Task statement —
Reproduce each record exactly, leaving out no line.

Supplied data —
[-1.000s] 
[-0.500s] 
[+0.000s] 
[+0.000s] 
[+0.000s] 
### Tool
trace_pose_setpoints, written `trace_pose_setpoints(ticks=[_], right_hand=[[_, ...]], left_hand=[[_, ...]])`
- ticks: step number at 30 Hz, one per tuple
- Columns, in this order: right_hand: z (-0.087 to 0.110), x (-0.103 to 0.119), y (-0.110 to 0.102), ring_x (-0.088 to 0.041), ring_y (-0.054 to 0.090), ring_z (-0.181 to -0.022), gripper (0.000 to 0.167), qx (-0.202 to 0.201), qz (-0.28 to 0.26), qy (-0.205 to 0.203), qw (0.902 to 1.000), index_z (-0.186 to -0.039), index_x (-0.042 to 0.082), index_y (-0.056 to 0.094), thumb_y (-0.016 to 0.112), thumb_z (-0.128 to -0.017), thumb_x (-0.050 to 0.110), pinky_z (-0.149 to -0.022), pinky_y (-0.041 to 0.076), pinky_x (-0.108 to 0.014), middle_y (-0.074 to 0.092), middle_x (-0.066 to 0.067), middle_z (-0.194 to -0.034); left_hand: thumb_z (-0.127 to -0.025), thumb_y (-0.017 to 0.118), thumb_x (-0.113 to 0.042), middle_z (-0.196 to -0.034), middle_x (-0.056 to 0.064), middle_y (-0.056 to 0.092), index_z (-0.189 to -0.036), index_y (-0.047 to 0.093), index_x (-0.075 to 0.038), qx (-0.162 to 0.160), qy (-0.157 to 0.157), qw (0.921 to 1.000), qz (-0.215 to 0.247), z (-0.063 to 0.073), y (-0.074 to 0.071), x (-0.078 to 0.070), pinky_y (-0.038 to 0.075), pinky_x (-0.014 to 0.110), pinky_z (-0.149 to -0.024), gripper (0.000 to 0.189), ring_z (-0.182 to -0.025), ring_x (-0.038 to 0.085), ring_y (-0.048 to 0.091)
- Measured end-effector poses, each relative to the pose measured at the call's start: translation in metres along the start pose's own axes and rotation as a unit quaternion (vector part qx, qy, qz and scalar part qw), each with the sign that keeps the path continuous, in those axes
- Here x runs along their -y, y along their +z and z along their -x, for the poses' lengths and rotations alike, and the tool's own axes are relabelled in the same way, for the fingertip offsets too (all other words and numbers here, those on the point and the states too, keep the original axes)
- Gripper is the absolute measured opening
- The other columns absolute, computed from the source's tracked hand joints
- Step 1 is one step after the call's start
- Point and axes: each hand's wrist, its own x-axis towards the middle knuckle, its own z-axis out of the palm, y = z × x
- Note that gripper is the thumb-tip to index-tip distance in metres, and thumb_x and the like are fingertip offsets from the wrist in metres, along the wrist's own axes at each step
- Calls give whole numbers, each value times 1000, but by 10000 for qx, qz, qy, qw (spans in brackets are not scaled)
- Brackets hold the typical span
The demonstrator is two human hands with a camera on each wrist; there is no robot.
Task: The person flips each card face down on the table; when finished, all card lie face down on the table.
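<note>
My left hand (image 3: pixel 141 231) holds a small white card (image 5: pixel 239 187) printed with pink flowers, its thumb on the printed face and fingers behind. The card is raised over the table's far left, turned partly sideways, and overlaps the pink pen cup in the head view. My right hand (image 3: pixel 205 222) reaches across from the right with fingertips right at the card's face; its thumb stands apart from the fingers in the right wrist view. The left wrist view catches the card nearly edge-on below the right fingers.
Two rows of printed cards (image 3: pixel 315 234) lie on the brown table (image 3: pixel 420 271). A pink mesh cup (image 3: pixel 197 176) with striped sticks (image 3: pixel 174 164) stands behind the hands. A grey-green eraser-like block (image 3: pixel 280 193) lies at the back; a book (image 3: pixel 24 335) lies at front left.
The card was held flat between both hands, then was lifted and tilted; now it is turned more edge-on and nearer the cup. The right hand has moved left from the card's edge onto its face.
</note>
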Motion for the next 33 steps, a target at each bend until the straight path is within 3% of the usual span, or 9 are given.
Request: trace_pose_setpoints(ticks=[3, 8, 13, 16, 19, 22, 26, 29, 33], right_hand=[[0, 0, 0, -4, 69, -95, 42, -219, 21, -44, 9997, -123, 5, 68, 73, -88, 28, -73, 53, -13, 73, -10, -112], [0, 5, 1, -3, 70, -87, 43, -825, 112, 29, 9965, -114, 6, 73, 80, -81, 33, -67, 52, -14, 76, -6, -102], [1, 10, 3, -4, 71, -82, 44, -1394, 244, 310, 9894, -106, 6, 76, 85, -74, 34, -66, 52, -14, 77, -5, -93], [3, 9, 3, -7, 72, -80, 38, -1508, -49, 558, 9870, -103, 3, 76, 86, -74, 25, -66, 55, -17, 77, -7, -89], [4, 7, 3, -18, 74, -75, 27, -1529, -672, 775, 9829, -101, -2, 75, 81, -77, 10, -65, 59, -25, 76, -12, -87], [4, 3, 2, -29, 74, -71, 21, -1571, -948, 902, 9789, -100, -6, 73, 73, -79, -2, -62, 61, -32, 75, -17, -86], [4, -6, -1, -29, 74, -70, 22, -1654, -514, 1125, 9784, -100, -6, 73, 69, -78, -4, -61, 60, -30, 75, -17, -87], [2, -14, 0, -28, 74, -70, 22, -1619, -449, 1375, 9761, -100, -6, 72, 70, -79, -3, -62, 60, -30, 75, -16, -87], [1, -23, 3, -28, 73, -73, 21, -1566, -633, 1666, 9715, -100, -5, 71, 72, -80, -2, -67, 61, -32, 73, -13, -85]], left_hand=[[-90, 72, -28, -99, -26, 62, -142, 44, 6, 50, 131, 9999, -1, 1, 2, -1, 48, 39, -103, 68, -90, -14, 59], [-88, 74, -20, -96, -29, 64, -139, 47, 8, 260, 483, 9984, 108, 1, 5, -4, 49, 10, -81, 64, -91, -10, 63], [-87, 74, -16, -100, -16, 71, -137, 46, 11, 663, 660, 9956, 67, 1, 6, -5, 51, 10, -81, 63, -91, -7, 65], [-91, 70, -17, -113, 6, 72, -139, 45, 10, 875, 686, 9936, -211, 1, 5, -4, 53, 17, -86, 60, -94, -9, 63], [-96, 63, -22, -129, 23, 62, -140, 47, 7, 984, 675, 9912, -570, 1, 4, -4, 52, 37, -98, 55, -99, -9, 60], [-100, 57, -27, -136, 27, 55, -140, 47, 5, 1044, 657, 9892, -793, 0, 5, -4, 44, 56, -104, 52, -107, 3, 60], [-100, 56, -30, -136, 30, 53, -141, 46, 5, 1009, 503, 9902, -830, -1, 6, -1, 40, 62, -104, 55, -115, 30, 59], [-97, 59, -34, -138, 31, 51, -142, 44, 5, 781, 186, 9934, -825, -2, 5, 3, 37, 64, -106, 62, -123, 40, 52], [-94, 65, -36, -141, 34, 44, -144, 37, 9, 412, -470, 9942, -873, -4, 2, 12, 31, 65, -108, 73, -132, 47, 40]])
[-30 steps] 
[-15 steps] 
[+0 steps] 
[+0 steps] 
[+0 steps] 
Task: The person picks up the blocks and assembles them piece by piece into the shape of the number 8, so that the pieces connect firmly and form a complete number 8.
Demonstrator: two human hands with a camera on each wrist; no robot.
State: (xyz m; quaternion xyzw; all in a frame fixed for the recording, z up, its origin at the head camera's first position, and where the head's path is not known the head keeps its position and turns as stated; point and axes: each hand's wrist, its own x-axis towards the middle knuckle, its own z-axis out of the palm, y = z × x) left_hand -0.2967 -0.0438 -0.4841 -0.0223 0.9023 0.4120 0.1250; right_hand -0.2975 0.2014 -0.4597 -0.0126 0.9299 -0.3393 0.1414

Exercise output —
[-1.000s] 
[-0.500s] 
[+0.000s] 
[+0.000s] 
[+0.000s] 
### Tool
trace_pose_setpoints, written `trace_pose_setpoints(ticks=[_], right_hand=[[_, ...]], left_hand=[[_, ...]])`
- ticks: step number at 30 Hz, one per tuple
- Columns, in this order: right_hand: z (-0.087 to 0.110), x (-0.103 to 0.119), y (-0.110 to 0.102), ring_x (-0.088 to 0.041), ring_y (-0.054 to 0.090), ring_z (-0.181 to -0.022), gripper (0.000 to 0.167), qx (-0.202 to 0.201), qz (-0.28 to 0.26), qy (-0.205 to 0.203), qw (0.902 to 1.000), index_z (-0.186 to -0.039), index_x (-0.042 to 0.082), index_y (-0.056 to 0.094), thumb_y (-0.016 to 0.112), thumb_z (-0.128 to -0.017), thumb_x (-0.050 to 0.110), pinky_z (-0.149 to -0.022), pinky_y (-0.041 to 0.076), pinky_x (-0.108 to 0.014), middle_y (-0.074 to 0.092), middle_x (-0.066 to 0.067), middle_z (-0.194 to -0.034); left_hand: thumb_z (-0.127 to -0.025), thumb_y (-0.017 to 0.118), thumb_x (-0.113 to 0.042), middle_z (-0.196 to -0.034), middle_x (-0.056 to 0.064), middle_y (-0.056 to 0.092), index_z (-0.189 to -0.036), index_y (-0.047 to 0.093), index_x (-0.075 to 0.038), qx (-0.162 to 0.160), qy (-0.157 to 0.157), qw (0.921 to 1.000), qz (-0.215 to 0.247), z (-0.063 to 0.073), y (-0.074 to 0.071), x (-0.078 to 0.070), pinky_y (-0.038 to 0.075), pinky_x (-0.014 to 0.110), pinky_z (-0.149 to -0.024), gripper (0.000 to 0.189), ring_z (-0.182 to -0.025), ring_x (-0.038 to 0.085), ring_y (-0.048 to 0.091)
- Measured end-effector poses, each relative to the pose measured at the call's start: translation in metres along the start pose's own axes and rotation as a unit quaternion (vector part qx, qy, qz and scalar part qw), each with the sign that keeps the path continuous, in those axes
- Here x runs along their -y, y along their +z and z along their -x, for the poses' lengths and rotations alike, and the tool's own axes are relabelled in the same way, for the fingertip offsets too (all other words and numbers here, those on the point and the states too, keep the original axes)
- Gripper is the absolute measured opening
- The other columns absolute, computed from the source's tracked hand joints
- Step 1 is one step after the call's start
- Point and axes: each hand's wrist, its own x-axis towards the middle knuckle, its own z-axis out of the palm, y = z × x
- Note that gripper is the thumb-tip to index-tip distance in metres, and thumb_x and the like are fingertip offsets from the wrist in metres, along the wrist's own axes at each step
- Calls give whole numbers, each value times 1000, but by 10000 for qx, qz, qy, qw (spans in brackets are not scaled)
- Brackets hold the typical span
The demonstrator is two human hands with a camera on each wrist; there is no robot.
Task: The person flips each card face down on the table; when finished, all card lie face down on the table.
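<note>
My left hand (image 3: pixel 141 231) holds a small white card (image 5: pixel 239 187) printed with pink flowers, its thumb on the printed face and fingers behind. The card is raised over the table's far left, turned partly sideways, and overlaps the pink pen cup in the head view. My right hand (image 3: pixel 205 222) reaches across from the right with fingertips right at the card's face; its thumb stands apart from the fingers in the right wrist view. The left wrist view catches the card nearly edge-on below the right fingers.
Two rows of printed cards (image 3: pixel 315 234) lie on the brown table (image 3: pixel 420 271). A pink mesh cup (image 3: pixel 197 176) with striped sticks (image 3: pixel 174 164) stands behind the hands. A grey-green eraser-like block (image 3: pixel 280 193) lies at the back; a book (image 3: pixel 24 335) lies at front left.
The card was held flat between both hands, then was lifted and tilted; now it is turned more edge-on and nearer the cup. The right hand has moved left from the card's edge onto its face.
</note>
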Motion for the next 33 steps, a target at each bend until the straight path is within 3% of the usual span, or 9 are given.
Request: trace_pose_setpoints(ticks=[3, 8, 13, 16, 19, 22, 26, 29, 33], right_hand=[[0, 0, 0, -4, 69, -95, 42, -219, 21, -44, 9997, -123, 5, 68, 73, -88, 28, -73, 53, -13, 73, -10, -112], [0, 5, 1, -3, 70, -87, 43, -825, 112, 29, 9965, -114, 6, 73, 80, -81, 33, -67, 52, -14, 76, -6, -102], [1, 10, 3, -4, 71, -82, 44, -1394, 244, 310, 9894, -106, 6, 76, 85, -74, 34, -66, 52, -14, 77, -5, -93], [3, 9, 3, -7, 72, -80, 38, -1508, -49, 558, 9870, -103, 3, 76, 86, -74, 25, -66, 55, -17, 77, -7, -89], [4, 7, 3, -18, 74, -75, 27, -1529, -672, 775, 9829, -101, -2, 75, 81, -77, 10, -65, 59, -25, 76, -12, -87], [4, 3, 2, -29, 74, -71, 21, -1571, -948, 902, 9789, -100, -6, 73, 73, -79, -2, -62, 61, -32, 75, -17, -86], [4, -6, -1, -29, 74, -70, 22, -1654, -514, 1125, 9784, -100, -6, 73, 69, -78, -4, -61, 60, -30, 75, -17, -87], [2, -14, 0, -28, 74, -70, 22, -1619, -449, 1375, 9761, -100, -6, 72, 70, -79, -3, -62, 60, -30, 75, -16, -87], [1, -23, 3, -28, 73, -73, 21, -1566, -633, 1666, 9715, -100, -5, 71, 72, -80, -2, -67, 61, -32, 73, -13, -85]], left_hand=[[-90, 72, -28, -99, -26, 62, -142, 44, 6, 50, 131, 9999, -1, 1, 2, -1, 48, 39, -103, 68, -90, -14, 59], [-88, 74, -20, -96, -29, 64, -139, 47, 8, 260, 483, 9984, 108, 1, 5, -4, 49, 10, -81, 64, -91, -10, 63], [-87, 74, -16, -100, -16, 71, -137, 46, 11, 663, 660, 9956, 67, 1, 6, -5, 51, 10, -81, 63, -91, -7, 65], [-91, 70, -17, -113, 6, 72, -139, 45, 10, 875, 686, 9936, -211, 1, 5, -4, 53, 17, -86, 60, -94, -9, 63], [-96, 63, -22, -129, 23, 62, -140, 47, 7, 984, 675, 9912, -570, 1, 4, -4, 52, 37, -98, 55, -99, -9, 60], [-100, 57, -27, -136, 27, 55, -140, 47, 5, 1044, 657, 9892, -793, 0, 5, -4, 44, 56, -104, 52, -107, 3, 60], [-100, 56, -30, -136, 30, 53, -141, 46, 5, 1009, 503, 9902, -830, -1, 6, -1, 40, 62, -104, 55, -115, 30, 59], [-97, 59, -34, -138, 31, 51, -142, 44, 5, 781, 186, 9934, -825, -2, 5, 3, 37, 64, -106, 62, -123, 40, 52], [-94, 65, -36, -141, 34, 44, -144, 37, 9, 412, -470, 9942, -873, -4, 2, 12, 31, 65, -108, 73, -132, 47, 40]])
[-30 steps] 
[-15 steps] 
[+0 steps] 
[+0 steps] 
[+0 steps] 
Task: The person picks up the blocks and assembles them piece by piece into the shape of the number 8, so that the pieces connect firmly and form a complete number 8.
Demonstrator: two human hands with a camera on each wrist; no robot.
State: (xyz m; quaternion xyzw; all in a frame fixed for the recording, z up, its origin at the head camera's first position, and where the head's path is not known the head keeps its position and turns as stated; point and axes: each hand's wrist, its own x-axis towards the middle knuckle, its own z-axis out of the palm, y = z × x) left_hand -0.2967 -0.0438 -0.4841 -0.0223 0.9023 0.4120 0.1250; right_hand -0.2975 0.2014 -0.4597 -0.0126 0.9299 -0.3393 0.1414

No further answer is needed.